What to work on:
Among the following entries, how many lines hold the string "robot"? State only the number.

------ Listed entries ------

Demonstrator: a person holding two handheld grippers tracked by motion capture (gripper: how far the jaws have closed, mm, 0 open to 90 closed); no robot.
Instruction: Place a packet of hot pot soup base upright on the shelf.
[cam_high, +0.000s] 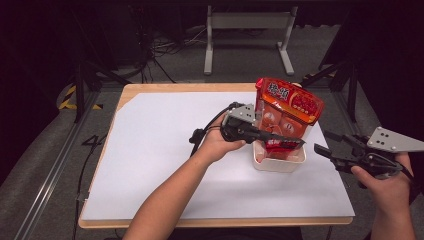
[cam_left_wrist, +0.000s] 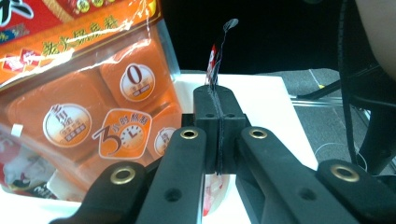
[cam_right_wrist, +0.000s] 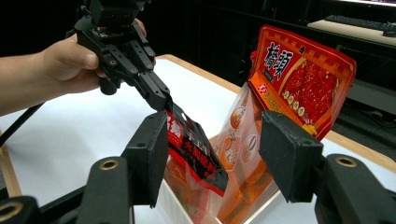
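Note:
A small red and black packet (cam_high: 281, 144) hangs over the white tub (cam_high: 260, 162), pinched at its top corner by my left gripper (cam_high: 299, 142), which is shut on it. In the left gripper view the packet's thin edge (cam_left_wrist: 215, 56) sticks up from between the closed jaws of the left gripper (cam_left_wrist: 218, 100). A tall orange snack bag (cam_high: 289, 106) stands in the tub behind the packet. My right gripper (cam_high: 322, 141) stays open to the right of the tub, holding nothing. In the right gripper view, the packet (cam_right_wrist: 196, 151) and the orange bag (cam_right_wrist: 301, 77) lie beyond the right gripper (cam_right_wrist: 212, 140).
A white sheet (cam_high: 165, 150) covers the wooden table (cam_high: 135, 89), with open room to the left and front of the tub. A grey metal stand (cam_high: 247, 22) and cables lie on the floor beyond the far edge.

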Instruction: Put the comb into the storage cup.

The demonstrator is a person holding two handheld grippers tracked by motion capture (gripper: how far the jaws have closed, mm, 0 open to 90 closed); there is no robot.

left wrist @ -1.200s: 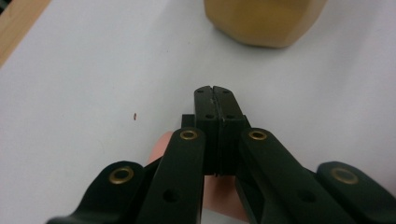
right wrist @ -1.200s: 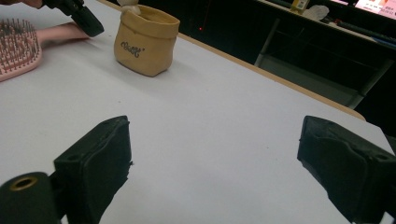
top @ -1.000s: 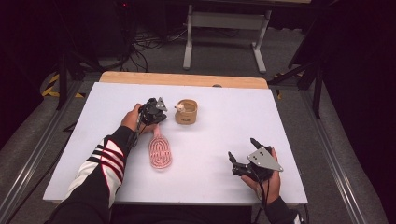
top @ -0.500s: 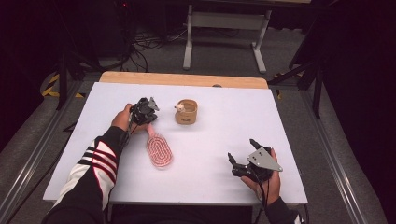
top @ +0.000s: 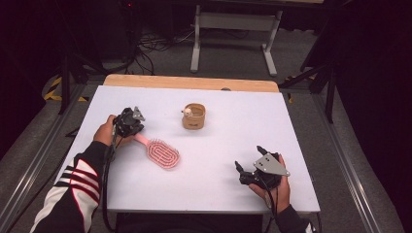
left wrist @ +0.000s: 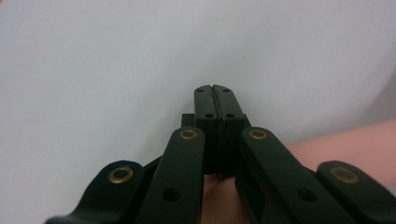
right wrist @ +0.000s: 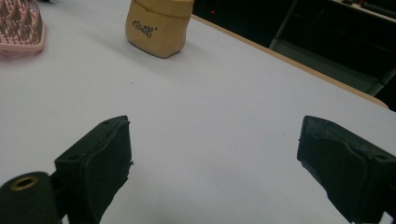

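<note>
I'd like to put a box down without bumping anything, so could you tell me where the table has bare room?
The table is bare right of the tan pouch, and between the pink hairbrush and the right gripper. It is crowded around the left gripper, which is at the brush's handle.

The high view sits up above the person's side of the desk [top: 218, 194] and looks forward and down, far enough away to see the whole white top and the floor behind it. The left gripper view rides on the left claw [left wrist: 215, 93] and looks along its jaws, very close to the white top. The right gripper view rides on the right claw [right wrist: 212, 154], low and near the desk, looking across it. The high view and the right gripper view both see the tan pouch [top: 194, 116] and the pink hairbrush [top: 163, 153].
</note>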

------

Response box:
2